## WHAT IS NEEDED
If a line in the listing below contains "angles", return that line.

** INFORMATION SUPPLIED follows **

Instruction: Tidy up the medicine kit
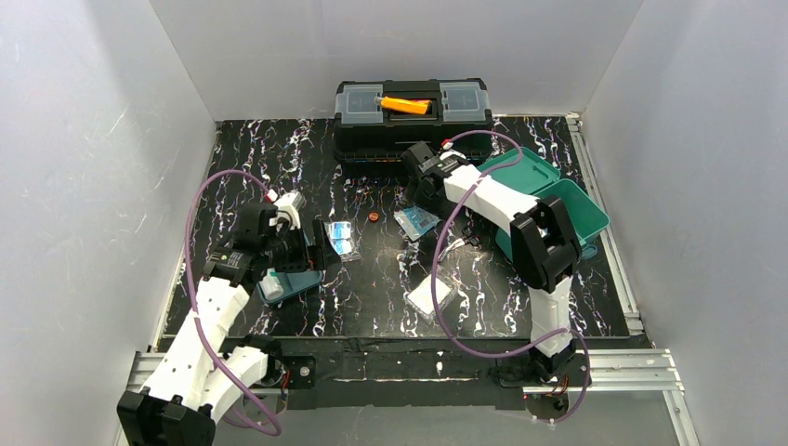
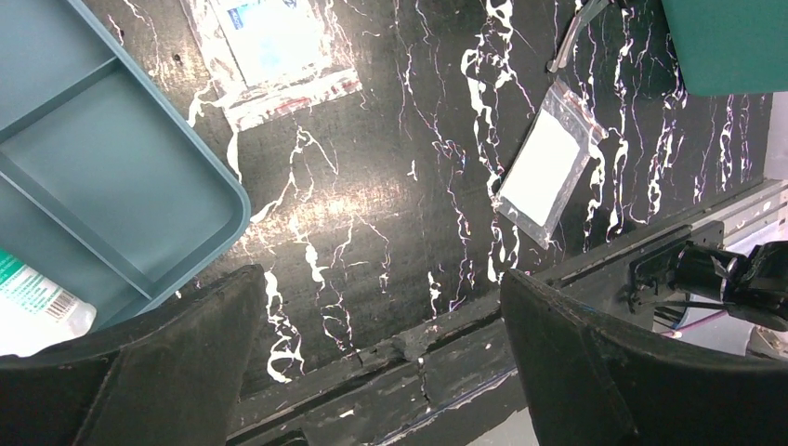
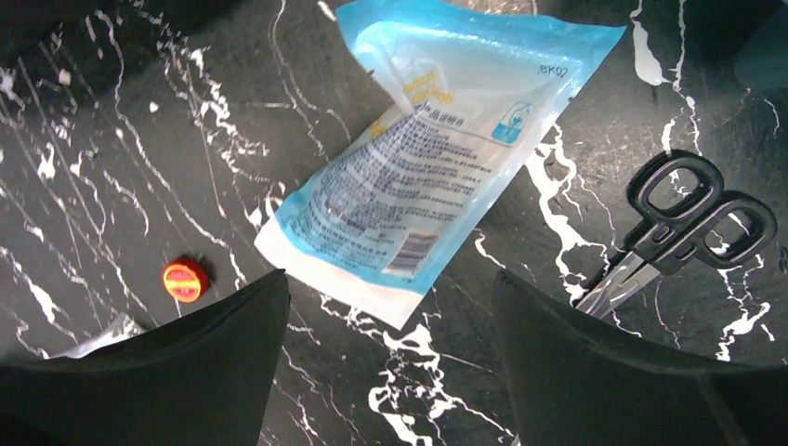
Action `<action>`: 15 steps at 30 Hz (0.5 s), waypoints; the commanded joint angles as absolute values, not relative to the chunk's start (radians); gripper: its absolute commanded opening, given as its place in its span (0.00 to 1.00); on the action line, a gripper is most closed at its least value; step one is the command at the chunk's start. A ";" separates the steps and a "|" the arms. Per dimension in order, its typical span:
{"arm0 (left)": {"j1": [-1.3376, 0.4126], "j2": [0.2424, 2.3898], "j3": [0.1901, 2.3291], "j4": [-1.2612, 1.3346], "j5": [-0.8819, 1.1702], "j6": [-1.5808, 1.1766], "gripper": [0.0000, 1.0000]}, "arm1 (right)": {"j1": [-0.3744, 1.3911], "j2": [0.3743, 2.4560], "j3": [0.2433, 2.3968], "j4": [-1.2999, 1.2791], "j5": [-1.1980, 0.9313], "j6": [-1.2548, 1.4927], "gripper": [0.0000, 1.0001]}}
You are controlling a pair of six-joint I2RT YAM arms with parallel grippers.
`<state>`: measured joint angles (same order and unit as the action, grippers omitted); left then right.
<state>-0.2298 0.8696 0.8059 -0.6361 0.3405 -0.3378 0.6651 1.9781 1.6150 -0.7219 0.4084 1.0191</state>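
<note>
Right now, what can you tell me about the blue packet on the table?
The blue packet is a flat, shiny plastic pouch, light blue at the edges, white in the middle, with small print and a barcode. It lies flat and slanted on the black marbled table. Only the table touches it.

top: high, far, behind arm bases (image 1: 553, 358) at frame bottom, looking down; whole table (image 1: 372, 321) seen.
left wrist: close, facing down; tray (image 2: 111, 177) at frame left.
right wrist: close, facing down.
shared top/left: tray, bag (image 2: 548, 167).
shared top/right: pouch (image 3: 437, 158), cap (image 3: 185, 280).
</note>
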 commanded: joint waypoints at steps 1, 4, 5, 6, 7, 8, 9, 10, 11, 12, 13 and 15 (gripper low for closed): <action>-0.243 0.862 0.804 -0.655 0.327 -0.342 0.98 | 0.643 2.016 1.692 -0.790 0.478 1.124 0.85; -0.248 0.865 0.805 -0.660 0.323 -0.343 0.98 | 0.630 2.042 1.704 -0.802 0.493 1.164 0.84; -0.250 0.862 0.805 -0.660 0.319 -0.344 0.98 | 0.626 2.051 1.708 -0.803 0.497 1.176 0.84; -0.254 0.860 0.804 -0.660 0.314 -0.345 0.98 | 0.622 2.061 1.711 -0.804 0.497 1.187 0.84; -0.257 0.859 0.804 -0.661 0.311 -0.345 0.98 | 0.618 2.071 1.715 -0.801 0.496 1.194 0.83; -0.261 0.859 0.804 -0.662 0.309 -0.345 0.98 | 0.615 2.079 1.721 -0.800 0.494 1.200 0.83; -0.263 0.861 0.804 -0.662 0.307 -0.345 0.98 | 0.614 2.090 1.729 -0.799 0.496 1.203 0.83; -0.266 0.863 0.805 -0.665 0.304 -0.345 0.98 | 0.613 2.102 1.737 -0.800 0.496 1.204 0.83; -0.268 0.865 0.805 -0.668 0.304 -0.346 0.98 | 0.612 2.116 1.748 -0.803 0.494 1.204 0.83; -0.270 0.865 0.807 -0.668 0.303 -0.345 0.98 | 0.611 2.129 1.760 -0.813 0.493 1.204 0.82; -0.271 0.865 0.806 -0.668 0.300 -0.345 0.98 | 0.611 2.147 1.772 -0.823 0.492 1.206 0.82; -0.273 0.864 0.807 -0.670 0.289 -0.345 0.98 | 0.611 2.165 1.786 -0.830 0.486 1.209 0.79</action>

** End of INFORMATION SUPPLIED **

## RESPONSE AREA
Action `<action>`: 15 steps at 30 Hz (0.5 s), waypoints; the commanded joint angles as absolute values, not relative to the chunk's start (radians); gripper: its absolute commanded opening, given as its place in its span (0.00 to 1.00); on the action line, a gripper is most closed at its least value; step one is the command at the chunk's start. A ";" separates the steps and a "|" the arms. Per dimension in order, its typical span:
`<state>`: measured joint angles (same order and unit as the action, grippers omitted); left then right.

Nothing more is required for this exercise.